# Work to complete
For the data below, report how many lines include the word "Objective", and write nothing else.

▼

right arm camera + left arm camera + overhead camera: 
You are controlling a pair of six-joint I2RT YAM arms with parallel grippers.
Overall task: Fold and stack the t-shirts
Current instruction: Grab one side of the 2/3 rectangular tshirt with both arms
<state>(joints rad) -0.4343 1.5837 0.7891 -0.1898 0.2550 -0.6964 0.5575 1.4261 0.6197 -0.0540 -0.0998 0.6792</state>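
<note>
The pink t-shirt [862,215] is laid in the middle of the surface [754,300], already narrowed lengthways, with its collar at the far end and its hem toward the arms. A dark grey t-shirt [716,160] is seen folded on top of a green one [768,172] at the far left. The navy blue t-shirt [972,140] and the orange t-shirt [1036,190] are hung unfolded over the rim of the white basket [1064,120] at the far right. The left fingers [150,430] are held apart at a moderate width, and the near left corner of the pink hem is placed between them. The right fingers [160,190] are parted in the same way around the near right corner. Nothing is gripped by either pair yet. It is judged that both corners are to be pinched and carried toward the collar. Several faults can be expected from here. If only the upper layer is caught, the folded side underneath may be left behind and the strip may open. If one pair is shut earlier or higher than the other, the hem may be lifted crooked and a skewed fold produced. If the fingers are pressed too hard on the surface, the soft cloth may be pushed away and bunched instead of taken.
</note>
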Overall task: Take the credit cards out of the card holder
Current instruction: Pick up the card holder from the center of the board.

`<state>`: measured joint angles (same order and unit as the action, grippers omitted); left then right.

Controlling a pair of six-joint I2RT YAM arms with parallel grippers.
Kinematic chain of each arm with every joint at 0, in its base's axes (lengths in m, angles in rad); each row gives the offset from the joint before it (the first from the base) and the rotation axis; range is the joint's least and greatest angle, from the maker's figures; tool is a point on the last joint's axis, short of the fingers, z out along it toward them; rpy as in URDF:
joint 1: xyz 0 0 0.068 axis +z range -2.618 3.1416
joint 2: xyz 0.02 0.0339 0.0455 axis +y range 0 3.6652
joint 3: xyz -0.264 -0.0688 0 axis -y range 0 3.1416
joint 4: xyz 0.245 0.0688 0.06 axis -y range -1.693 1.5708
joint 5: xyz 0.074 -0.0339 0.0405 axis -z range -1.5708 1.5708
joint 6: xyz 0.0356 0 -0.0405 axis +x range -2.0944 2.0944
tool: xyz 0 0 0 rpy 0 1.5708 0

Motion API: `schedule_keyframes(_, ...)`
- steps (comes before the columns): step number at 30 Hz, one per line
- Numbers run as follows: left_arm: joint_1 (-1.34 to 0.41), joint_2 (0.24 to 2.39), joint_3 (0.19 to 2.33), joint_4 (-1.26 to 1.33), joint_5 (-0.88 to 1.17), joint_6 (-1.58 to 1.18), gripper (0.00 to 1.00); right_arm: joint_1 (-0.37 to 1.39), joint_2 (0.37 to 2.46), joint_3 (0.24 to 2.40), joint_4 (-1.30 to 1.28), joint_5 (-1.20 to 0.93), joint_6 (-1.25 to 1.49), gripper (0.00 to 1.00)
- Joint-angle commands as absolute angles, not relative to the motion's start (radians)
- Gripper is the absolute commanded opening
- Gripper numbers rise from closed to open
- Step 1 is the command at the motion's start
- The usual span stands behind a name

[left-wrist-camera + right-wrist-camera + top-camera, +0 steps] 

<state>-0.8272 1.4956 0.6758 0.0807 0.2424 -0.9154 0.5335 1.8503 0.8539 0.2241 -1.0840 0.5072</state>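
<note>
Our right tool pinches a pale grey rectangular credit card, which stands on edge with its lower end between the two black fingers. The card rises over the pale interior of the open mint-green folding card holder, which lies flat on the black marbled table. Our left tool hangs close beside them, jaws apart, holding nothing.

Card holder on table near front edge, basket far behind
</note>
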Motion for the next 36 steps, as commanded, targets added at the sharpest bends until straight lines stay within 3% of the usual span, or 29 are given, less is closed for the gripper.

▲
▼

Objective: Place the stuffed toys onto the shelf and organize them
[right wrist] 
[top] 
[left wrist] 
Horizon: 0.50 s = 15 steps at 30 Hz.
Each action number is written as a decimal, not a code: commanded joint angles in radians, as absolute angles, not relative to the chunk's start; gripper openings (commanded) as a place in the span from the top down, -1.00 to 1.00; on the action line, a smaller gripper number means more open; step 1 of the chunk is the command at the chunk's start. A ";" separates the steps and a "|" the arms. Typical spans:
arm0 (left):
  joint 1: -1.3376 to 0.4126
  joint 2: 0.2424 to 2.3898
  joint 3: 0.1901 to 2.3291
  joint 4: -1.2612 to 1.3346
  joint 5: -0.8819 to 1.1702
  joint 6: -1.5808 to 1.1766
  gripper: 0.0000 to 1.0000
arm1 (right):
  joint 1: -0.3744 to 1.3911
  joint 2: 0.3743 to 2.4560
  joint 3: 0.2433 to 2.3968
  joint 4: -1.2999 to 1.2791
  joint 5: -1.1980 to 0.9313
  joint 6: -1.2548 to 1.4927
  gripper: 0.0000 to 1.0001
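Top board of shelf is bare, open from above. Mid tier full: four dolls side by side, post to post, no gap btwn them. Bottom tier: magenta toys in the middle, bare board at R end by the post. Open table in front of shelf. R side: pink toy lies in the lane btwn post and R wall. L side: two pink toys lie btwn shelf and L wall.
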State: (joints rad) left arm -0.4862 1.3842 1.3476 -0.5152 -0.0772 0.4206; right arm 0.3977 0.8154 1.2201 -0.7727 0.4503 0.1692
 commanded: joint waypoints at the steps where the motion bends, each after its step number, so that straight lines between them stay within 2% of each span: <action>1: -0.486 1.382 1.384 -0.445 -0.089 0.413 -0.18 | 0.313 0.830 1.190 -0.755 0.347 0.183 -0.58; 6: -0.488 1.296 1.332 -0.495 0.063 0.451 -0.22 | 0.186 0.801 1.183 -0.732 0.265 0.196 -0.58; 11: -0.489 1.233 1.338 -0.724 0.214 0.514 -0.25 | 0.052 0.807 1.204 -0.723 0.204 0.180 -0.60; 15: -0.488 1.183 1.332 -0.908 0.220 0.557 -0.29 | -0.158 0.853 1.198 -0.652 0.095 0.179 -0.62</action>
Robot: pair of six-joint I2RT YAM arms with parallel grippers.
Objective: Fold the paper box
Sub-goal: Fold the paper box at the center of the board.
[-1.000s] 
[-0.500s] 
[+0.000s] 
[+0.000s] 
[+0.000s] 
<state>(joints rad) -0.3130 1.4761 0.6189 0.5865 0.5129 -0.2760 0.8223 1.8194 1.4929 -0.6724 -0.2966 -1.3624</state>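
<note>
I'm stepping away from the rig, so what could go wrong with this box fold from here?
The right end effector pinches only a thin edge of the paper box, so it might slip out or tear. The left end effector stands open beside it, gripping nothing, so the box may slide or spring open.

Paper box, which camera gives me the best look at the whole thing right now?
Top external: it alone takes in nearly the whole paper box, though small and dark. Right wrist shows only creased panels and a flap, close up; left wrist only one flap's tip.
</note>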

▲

# Response
2